Records excerpted from a collection:
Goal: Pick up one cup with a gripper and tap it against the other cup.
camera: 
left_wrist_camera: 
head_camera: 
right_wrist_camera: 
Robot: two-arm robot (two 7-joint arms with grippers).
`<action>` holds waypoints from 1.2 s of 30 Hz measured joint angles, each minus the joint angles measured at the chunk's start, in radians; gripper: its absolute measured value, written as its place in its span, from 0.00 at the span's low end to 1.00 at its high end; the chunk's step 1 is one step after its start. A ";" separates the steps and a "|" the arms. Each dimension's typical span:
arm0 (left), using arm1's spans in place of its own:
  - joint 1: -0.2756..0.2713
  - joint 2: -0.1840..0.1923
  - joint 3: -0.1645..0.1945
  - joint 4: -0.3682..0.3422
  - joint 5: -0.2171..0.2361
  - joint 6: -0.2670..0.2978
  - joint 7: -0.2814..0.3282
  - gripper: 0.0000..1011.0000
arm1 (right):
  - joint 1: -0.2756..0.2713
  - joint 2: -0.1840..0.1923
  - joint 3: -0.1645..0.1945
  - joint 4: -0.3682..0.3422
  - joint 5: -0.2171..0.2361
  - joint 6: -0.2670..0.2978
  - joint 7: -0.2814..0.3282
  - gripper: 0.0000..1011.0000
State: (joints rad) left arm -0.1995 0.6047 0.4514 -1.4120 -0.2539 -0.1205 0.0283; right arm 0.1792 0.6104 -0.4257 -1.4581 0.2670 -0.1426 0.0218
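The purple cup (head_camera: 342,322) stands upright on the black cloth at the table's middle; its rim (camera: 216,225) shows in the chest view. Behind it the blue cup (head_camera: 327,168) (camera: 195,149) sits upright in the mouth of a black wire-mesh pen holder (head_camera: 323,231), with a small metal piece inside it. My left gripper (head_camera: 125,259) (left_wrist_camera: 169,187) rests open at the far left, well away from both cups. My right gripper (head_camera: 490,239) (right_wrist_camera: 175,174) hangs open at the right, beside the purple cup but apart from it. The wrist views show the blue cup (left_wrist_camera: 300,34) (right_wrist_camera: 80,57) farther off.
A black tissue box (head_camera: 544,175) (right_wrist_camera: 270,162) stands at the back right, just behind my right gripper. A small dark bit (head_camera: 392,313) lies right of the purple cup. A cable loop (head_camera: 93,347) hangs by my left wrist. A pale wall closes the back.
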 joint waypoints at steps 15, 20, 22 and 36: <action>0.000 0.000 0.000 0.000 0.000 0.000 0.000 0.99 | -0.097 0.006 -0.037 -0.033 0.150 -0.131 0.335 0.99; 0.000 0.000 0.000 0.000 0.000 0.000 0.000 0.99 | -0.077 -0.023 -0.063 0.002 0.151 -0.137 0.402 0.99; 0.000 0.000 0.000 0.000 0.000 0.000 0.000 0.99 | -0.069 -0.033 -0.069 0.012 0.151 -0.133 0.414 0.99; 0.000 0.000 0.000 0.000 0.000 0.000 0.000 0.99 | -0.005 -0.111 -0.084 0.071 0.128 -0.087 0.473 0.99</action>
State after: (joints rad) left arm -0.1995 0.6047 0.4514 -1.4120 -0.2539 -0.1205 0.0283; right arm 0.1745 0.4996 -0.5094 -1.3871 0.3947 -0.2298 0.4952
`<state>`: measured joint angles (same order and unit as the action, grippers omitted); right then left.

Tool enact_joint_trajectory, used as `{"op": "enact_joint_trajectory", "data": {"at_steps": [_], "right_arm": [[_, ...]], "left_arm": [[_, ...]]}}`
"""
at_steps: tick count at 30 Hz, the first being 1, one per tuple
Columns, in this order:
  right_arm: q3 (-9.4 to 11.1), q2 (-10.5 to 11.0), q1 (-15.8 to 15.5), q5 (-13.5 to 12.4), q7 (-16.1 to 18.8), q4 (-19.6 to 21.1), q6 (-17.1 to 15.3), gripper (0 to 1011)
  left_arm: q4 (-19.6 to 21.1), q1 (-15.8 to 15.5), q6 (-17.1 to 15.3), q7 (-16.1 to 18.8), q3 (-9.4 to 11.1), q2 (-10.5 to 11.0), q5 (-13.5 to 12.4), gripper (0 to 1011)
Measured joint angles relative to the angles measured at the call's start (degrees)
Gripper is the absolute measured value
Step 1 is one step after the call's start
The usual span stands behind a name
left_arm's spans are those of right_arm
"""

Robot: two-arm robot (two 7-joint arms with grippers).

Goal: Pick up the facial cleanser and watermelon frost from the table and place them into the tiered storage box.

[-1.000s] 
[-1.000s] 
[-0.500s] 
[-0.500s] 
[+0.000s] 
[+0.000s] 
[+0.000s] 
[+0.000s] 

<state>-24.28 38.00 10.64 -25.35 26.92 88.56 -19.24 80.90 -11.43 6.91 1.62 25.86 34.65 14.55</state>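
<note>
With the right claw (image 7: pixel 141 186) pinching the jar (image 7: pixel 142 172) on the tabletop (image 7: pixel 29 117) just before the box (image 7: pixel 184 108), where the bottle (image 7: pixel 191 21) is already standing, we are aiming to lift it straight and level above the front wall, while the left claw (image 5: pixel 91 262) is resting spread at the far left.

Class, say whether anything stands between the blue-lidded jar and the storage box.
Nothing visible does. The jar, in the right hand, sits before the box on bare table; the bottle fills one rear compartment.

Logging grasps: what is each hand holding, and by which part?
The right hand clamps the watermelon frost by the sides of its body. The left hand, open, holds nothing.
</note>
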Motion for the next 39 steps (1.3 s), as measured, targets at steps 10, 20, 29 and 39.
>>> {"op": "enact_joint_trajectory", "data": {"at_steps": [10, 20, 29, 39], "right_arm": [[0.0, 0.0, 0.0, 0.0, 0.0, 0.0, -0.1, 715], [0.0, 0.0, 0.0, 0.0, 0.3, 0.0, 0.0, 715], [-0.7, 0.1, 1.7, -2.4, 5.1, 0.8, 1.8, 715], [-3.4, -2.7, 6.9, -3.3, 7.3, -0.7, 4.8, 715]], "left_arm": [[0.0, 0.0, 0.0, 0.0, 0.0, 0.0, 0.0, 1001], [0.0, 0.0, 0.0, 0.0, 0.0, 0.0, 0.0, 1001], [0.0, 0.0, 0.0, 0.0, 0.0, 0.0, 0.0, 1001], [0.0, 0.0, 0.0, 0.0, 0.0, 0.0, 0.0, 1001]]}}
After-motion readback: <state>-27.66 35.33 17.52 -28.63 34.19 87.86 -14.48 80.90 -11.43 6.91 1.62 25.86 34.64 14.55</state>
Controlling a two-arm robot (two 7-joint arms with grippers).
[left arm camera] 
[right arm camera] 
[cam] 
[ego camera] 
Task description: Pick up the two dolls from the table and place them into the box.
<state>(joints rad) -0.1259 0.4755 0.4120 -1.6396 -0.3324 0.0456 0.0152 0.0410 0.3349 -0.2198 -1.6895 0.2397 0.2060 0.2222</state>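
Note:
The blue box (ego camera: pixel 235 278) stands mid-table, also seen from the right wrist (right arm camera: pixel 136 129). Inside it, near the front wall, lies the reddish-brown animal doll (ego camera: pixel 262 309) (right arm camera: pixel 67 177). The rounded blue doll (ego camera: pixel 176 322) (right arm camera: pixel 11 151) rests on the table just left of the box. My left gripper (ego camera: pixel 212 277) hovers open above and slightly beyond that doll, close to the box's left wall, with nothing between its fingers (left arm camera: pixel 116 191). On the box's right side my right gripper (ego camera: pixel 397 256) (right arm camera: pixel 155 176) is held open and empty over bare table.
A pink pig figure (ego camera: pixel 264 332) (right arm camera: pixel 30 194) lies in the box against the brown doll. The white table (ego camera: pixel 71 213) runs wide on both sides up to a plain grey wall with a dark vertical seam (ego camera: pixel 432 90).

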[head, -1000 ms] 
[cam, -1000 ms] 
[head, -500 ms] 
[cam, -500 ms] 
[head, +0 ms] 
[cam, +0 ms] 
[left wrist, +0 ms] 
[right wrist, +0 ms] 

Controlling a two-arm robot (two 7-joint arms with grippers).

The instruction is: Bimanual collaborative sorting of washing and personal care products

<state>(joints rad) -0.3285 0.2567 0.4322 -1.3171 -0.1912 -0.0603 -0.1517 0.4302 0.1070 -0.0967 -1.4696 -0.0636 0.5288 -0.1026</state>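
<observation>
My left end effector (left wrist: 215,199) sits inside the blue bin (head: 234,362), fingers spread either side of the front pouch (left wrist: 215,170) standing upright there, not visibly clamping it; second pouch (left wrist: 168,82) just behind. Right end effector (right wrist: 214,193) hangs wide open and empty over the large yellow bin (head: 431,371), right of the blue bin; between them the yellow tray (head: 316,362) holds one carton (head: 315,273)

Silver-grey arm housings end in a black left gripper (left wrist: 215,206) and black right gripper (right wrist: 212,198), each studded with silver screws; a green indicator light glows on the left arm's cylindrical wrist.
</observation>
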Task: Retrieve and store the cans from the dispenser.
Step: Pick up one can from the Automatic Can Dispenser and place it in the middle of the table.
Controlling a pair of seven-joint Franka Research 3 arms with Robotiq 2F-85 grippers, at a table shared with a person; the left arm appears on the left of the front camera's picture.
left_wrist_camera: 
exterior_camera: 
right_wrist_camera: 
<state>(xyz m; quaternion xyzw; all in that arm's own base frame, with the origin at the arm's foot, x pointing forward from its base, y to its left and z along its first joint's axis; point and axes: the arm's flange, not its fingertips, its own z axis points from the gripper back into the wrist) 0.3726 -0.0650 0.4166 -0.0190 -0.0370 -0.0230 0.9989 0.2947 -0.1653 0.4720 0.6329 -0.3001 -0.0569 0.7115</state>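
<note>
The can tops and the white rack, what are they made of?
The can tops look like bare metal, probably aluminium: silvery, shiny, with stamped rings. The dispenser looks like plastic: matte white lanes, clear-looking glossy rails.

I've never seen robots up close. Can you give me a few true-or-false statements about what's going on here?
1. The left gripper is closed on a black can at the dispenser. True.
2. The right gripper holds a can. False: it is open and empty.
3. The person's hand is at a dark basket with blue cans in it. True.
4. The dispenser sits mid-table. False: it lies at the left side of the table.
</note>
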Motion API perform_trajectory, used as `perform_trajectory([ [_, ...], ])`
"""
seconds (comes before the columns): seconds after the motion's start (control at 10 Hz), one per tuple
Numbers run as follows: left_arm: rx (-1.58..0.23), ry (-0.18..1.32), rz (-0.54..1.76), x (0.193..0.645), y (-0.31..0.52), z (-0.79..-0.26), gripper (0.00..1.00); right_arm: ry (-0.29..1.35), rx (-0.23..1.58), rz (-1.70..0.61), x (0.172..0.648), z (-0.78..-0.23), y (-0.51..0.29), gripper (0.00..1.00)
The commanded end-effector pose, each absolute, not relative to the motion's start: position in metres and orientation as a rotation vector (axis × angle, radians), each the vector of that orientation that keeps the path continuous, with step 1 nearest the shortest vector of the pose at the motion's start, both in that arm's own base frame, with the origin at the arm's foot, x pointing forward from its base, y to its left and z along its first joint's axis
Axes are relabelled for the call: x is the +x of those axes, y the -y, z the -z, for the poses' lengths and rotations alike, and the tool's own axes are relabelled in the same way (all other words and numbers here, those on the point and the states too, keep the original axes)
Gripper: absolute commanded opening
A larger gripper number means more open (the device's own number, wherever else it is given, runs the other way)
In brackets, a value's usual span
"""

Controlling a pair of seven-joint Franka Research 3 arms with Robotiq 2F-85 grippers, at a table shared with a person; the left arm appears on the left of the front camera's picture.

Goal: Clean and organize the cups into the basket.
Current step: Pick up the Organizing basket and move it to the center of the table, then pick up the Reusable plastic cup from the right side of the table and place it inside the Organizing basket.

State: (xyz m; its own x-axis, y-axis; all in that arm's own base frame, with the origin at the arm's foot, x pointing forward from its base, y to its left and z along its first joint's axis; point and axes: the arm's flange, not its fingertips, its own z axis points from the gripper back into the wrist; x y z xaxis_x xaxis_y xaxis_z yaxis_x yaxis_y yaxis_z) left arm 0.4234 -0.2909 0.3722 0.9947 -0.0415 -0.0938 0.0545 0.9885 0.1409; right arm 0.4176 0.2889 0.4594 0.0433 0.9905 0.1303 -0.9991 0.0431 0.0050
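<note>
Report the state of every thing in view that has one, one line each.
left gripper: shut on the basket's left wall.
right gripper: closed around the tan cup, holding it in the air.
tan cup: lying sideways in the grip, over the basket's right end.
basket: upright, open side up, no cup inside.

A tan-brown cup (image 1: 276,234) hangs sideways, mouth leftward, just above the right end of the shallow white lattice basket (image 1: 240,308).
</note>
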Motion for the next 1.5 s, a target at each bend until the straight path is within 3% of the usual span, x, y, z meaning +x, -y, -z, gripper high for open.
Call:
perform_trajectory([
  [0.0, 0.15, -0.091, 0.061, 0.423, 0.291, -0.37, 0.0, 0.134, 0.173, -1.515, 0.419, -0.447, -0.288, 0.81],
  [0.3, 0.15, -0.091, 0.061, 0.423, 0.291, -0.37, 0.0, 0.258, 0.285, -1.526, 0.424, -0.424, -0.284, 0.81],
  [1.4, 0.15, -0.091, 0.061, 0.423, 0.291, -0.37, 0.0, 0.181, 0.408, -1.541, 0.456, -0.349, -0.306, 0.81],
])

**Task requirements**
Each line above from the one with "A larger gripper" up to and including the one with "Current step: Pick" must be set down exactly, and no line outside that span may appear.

**The completed task**
A larger gripper number means more open (the device's own number, wherever else it is given, runs the other way)
In brackets, a value's usual span
"""

Controlling a pair of seven-joint Franka Research 3 arms with Robotiq 2F-85 grippers, at a table shared with a person; the left arm appears on the left of the front camera's picture.

Goal: Clean and organize the cups into the basket.
Current step: Pick up the Organizing basket and move it to the center of the table, then pick up the Reusable plastic cup from the right side of the table and place it inside the Organizing basket.

The answer has been written out in full.